When logging it is instead recommended to use the .ForContext() method:
var mc = new MyClass();
logger.ForContext("Prop1", "RegularValue")
.ForContext("Prop2", mc, destructureObjects: true)
.ForContext("Prop3", new { Name1 = "value", Name2 = mc} , destructureObjects: true)
.ForContext("Prop4", new object[] { "value", mc} , destructureObjects: true)
.Information("Test");This is perfectly fine, and will be handled by the library, given that there exist a destructuring policy for MyClass.
To explicitly tell the library that a context should be treated as sensitive, then instead of the .ForContext() method use the .WithSensitiveInformation() method, like so:
var mc = new MyClass();
logger.WithSensitiveInformation("Prop1", "RegularValue")
.WithSensitiveInformation("Prop2", mc)
.WithSensitiveInformation("Prop3", new { Name1 = "value", Name2 = mc})
.WithSensitiveInformation("Prop4", new object[] { "value", mc})
.Information("Test");This will treat all the data points given to it as sensitive, so even if there might be some non-sensitive data in the MyClass class, it will still be treated as sensitive.
Another good way to add properties to you log messages is using the LogContext.PushProperty() method:
var mc = new MyClass();
using (LogContext.PushProperty("Prop1", "RegularValue"))
using (LogContext.PushProperty("Prop2", mc, destructureObjects: true))
using (LogContext.PushProperty("Prop3", new { Name1 = "value", Name2 = mc} , true))
using (LogContext.PushProperty("Prop4", new object[] { "value", mc} , destructureObjects: true))
logger.Information("Test");This is also perfectly fine, and will be handled by the library, given that there exist a destructuring policy for MyClass.
To explicitly tell the library that a static context should be treated as sensitive, instead use the SensitiveLogContext.PushProperty() method:
var mc = new MyClass();
using (SensitiveLogContext.PushProperty("Prop1", "RegularValue"))
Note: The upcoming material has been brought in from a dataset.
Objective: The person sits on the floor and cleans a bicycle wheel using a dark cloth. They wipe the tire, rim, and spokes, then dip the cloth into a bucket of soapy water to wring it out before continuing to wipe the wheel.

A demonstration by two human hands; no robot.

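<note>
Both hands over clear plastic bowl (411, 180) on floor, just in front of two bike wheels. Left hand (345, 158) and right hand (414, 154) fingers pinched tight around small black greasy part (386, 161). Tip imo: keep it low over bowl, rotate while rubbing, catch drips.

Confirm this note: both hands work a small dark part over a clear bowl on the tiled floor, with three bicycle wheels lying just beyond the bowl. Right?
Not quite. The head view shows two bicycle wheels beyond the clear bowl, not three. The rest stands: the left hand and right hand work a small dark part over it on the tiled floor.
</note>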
using (SensitiveLogContext.PushProperty("Prop2", mc,))
using (SensitiveLogContext.PushProperty("Prop3", new { Name1 = "value", Name2 = mc }))
using (SensitiveLogContext.PushProperty("Prop4", new object[] { "value", mc }))
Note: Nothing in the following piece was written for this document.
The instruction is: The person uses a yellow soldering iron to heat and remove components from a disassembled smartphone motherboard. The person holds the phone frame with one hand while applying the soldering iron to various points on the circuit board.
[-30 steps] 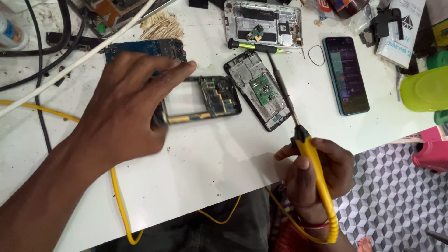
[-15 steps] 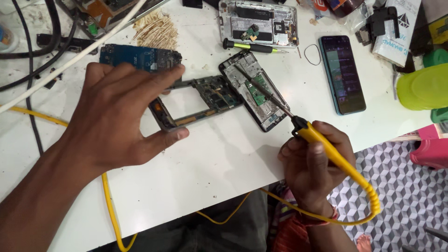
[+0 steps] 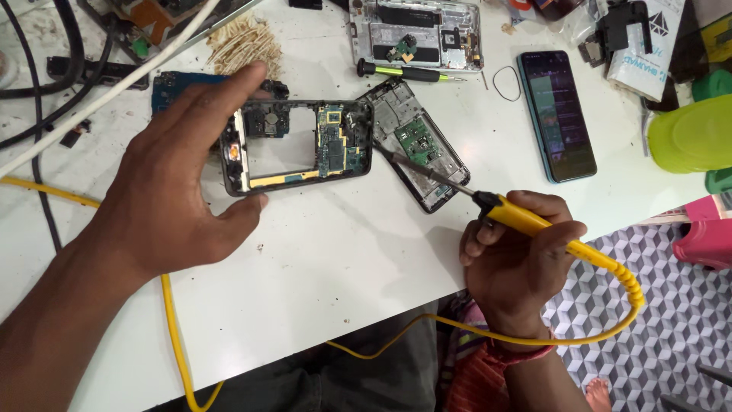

logger.Information("Test");This will treat all the data points given to it as sensitive, so even if there might be some non-sensitive data in the MyClass class, it will still be treated as sensitive.
Now to the most important part. All of the things we have been doing so far have only made the sensitive information gather under a common property (called __sensitiveInfo). But to make the team responsible for the log storage be able to know what log entries that can safely be modified, and what log entries needs to be completely removed then they will look for a property called __sensitiveInfoHasBeenReviewed. If a log message does not have this property then it will be removed after a period of time. If instead the review property is present then after that same period of time the __sensitiveInfo property will be removed, but the rest of the information will be retained.
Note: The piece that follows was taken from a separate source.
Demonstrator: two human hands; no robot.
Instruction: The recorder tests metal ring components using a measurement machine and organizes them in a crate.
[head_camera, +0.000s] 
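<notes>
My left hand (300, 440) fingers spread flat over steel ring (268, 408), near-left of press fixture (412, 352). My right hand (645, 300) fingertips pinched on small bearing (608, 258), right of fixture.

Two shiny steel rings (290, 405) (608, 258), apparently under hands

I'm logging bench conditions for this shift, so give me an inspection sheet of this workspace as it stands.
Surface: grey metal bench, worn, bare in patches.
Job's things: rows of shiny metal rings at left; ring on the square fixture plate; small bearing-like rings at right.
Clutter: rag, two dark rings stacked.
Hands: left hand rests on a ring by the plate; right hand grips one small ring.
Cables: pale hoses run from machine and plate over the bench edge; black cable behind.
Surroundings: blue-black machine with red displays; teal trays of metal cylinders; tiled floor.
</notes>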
To add this review property, you need to call the .MarkAsReviewedRegardingSensitiveInformation() method:
logger.MarkAsReviewedRegardingSensitiveInformation()
.Information("Test");If you have reviewed all log statements in a class then you can instead apply this on the constructor level:
public class MyProcess
{
private readonly ILogger _logger;
public MyProcess(ILogger logger)
{
_logger = logger.ForContext<MyProcess>()
.MarkAsReviewedRegardingSensitiveInformation();
}
}Likewise, if you have reviewed all log messages from a third party library, then you can apply it before giving a logger instance to the library, as an example, if you are using the Collector.Common.Restclient package, then you can do like so:
var apiClient = new ApiClientBuilder()
.ConfigureFromAppSettings()
.WithLogger(Log.Logger.MarkAsReviewedRegardingSensitiveInformation())
.Build();DISCLAIMER: Do note that doing this to third party libraries might be dangerous since they can change with newer versions. The safest packages to apply this to are packages which themselves depend on this package, and therefor they have taken responsibility themselves of marking things as sensitive.